I was sent the following request and am unable to answer it. Might one of
you be able to? Please reply directly to Jeff Allen (<jeff_allen@juno.com>
or <jeffa@cs.cmu.edu>). Thank you. --Loren Billings

A friend would like to scan in German theological texts
and then use a PC translation system to translate them into
English. Can you try to find out the following info for me?

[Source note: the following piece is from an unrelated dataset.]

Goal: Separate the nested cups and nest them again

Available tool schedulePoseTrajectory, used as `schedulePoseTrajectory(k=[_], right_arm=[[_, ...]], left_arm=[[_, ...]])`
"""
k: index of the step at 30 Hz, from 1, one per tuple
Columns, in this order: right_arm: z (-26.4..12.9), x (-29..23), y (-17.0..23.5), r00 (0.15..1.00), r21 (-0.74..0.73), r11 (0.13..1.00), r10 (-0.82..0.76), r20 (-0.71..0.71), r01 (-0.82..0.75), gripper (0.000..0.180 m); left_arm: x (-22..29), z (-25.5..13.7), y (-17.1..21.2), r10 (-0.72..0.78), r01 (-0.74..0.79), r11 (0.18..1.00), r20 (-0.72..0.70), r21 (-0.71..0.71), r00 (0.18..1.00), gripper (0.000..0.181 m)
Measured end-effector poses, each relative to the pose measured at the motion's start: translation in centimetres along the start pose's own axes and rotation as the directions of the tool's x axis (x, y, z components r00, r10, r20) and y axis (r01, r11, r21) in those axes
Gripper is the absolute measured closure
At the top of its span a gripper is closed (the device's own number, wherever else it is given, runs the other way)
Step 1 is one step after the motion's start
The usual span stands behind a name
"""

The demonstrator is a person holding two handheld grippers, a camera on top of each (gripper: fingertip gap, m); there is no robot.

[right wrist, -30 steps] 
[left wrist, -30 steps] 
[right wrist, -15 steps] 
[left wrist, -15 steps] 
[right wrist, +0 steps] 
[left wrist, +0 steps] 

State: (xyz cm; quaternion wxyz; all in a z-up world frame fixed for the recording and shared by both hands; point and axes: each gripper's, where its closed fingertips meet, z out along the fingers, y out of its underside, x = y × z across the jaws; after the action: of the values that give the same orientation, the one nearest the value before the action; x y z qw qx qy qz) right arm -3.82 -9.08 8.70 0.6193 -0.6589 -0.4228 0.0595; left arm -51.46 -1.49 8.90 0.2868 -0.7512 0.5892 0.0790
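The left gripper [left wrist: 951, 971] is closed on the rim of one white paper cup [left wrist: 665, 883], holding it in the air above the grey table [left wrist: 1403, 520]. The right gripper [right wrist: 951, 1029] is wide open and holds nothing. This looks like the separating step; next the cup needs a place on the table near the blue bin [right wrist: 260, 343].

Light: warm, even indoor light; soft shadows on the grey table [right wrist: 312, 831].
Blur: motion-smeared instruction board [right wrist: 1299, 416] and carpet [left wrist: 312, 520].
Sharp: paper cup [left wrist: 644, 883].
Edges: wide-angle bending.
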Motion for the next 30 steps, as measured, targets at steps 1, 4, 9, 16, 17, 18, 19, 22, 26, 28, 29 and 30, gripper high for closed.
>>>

1) What is the best OCR (Optical Character Recognition)
accuracy for German and what software is it run with? I have
been using MAC Omnipage and MAC Read-it-OCR for
scanning French Creole text lately. Even after manually
training the software to recognize the printed text, I usually
get 80% recognition on French Creole newspaper text that
has been enlarged 110% from 10 to 12 pt print. Some texts
are 70% recognition and from time to time I am lucky to
have 90% recognition. I normally get 90 - 92% recognition
on French Creole texts that are in a monospace 12 pt print
that is doublespaced. That is for Creole. There are possibly
some OCR packages out there for German, but I do not know
what they are and how good they are. A PC version would
be what my friend is looking for.

2). My friend mentions Globalink Machine Translation below. It's
quite a good package at 140 dollars. I tested the Engl/French
version at [...]. Just wondering if you know anyone
who would have an idea how good commercial German -->
English PC translation packages are.

With only 70-80% character recognition, I doubt that scanning
texts to run through OCR and then through a PC MT system would
be much worth the effort. It anyone in Germany can attest to
OCR being in the 90% range, then it may be worth investigating
it further.

Thanks in advance if you can find out anything on this for me.